Excellent watch and an excellent refurbishment well done! I love it! 
Cheers Martin


----------



## ziggy1024 (Dec 18, 2017)

martinzx said:


> Excellent watch and an excellent refurbishment well done! I love it!
> Cheers Martin


 Thanks Martin! Not sure I'd call it anything as grand as a 'refurbishment' but it came up nicely, all the same!


----------



## martinzx (Aug 29, 2010)

ziggy1024 said:


> Thanks Martin! Not sure I'd call it anything as grand as a 'refurbishment' but it came up nicely, all the same!


 A wash and brush up then :laugh:

I nearly bought one recently...


----------



## ziggy1024 (Dec 18, 2017)

martinzx said:


> A wash and brush up then :laugh:
> 
> I nearly bought one recently...


 That's about right! Do it. Based on a sample of one, they're nice things! I was looking for a Defy really, but you can't have too many...


----------



## al_kaholik (May 22, 2018)

Thats really smart. Doesn't matter what is on the inside, its a cracker. What is inside makes it even more interesting


----------



## ziggy1024 (Dec 18, 2017)

Ticking Humming along at a consistent +4.5 sec/day - whether on the wrist or in the box. That's fine by me, but is it in-line with what would normally be expected?

Also, how fragile are these old things in-use? Not sure whether I need to be treating it with kid gloves or not!


----------



## Nigelp (Jan 28, 2015)

its looks to have come up mint! What did you brush it with? clasp must have been good to start with I assume? Yes the Electronics are are a bit special, it was a Roamer Mustang Electronic from the very early 70's that brought me back into the fold in 2013, though sadly it was beyond repair. I replaced it with an Omega cone which was as good as nos in the case and dial, with no relapping and unmarked, daftly I sold it for an underwhelming Omega smp pre bond quartz which was a disappointment in terms of feel and quality. Lovely to see Zenith have done a nice electronic with full tuning fork rather than just balance wheel like my roamer.

[IMG alt="Image result for roamer mustang electronic" data-ratio="107.48"]https://images.auctionet.com/uploads/medium_item_306731_f1d37f8e59.JPG[/IMG]

wish i could find another of these roamers at a good price in good running condition, they all seem to have failed, they were mainly German market in the very late 60's so a very early electronic. I think?

I loved the date font alone and the dial is unique not to mention the Mustang branding which is well cool


----------



## martinzx (Aug 29, 2010)

ziggy1024 said:


> Ticking Humming along at a consistent +4.5 sec/day - whether on the wrist or in the box. That's fine by me, but is it in-line with what would normally be expected?
> 
> Also, how fragile are these old things in-use? Not sure whether I need to be treating it with kid gloves or not!
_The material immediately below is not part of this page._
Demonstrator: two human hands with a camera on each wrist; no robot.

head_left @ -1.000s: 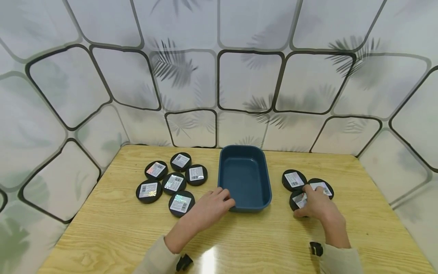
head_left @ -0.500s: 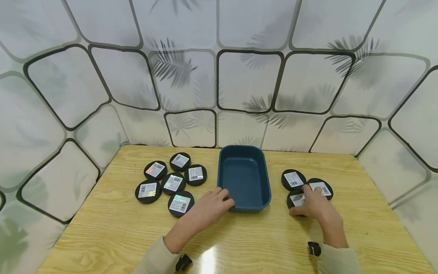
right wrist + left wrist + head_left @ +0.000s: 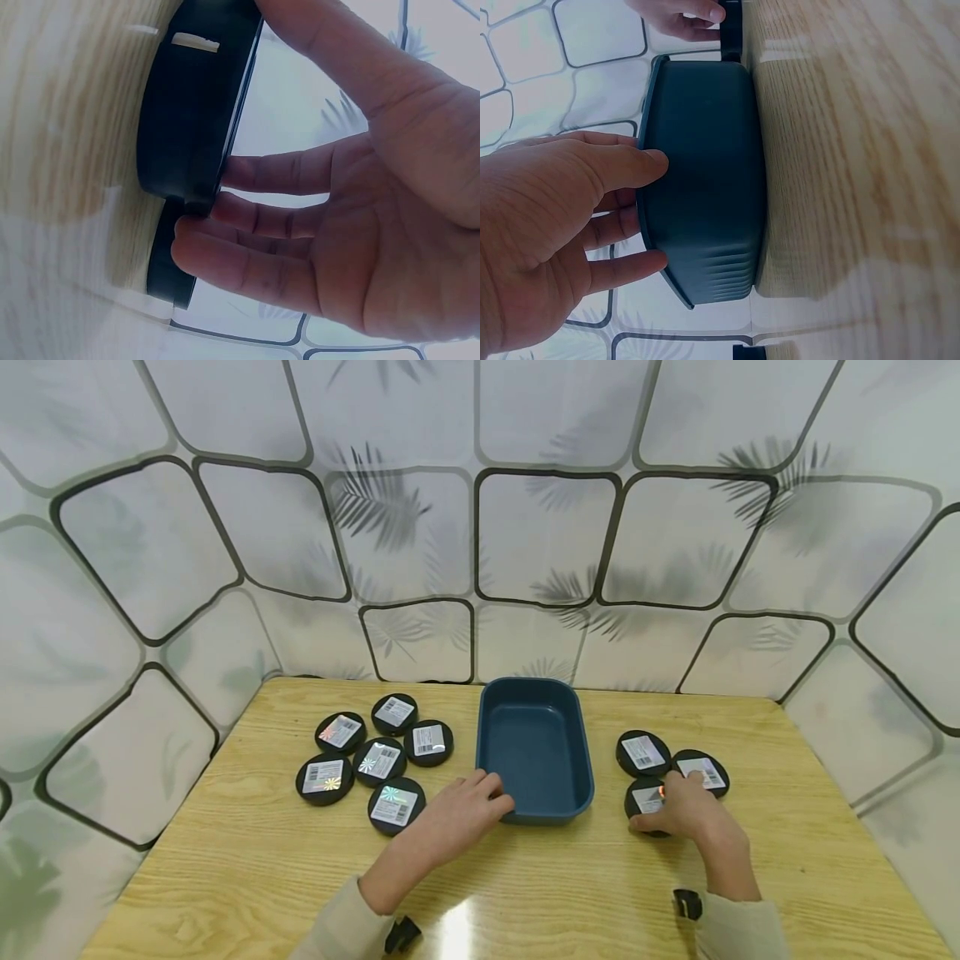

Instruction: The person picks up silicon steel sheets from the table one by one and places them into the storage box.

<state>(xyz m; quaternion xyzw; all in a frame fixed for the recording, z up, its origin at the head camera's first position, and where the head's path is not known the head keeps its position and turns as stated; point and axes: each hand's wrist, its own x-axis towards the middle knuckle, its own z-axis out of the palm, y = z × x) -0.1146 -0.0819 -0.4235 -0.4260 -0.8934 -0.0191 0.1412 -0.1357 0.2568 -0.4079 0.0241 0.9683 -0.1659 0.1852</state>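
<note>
In the head view, my left hand (image 3: 467,808) is at the centre, fingers bent at the near left corner of the blue tub (image 3: 536,752), which stands mid-frame on the wooden table (image 3: 547,893). My right hand (image 3: 693,810), lower right, curves around the nearest black disc (image 3: 643,798), thumb at its near edge. Two other discs (image 3: 643,753) lie just beyond it, and a cluster of six labelled discs (image 3: 380,761) lies left of the tub.

In the left wrist view, the tub fills the middle; I reach in from the left edge and pinch its rim (image 3: 655,86), thumb on the outer wall (image 3: 705,172), some fingers passing behind. The table covers the right side.

In the right wrist view, my hand enters from the right, half closed, holding the disc at upper centre by its edge between thumb and fingertips; another disc shows below it, partly behind my fingers.
</note>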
 From memory about 2secnds a day, a minute a month. They are quite robust, but be careful changing the battery. Don't let Timpson's do it


----------



## ziggy1024 (Dec 18, 2017)

martinzx said:


> From memory about 2secnds a day, a minute a month. They are quite robust, but be careful changing the battery. Don't let Timpson's do it


 Thanks! Will take a look at tweaking it then...

I was aware of the vulnerability when poking around inside but have no fear, it'll be going nowhere near Timpson's!


----------



## ziggy1024 (Dec 18, 2017)

Nigelp said:


> its looks to have come up mint! What did you brush it with? clasp must have been good to start with I assume? Yes the Electronics are are a bit special, it was a Roamer Mustang Electronic from the very early 70's that brought me back into the fold in 2013, though sadly it was beyond repair. I replaced it with an Omega cone which was as good as nos in the case and dial, with no relapping and unmarked, daftly I sold it for an underwhelming Omega smp pre bond quartz which was a disappointment in terms of feel and quality. Lovely to see Zenith have done a nice electronic with full tuning fork rather than just balance wheel like my roamer.
> 
> 
> 
> ...


 That Mustang's cool. I just used the usual scotchbrite / masking tape / fibreglass brush. It's often pretty easy to make a big improvement without a massive amount of effort, as long as you take care not to go too far and wreck the shape of the case...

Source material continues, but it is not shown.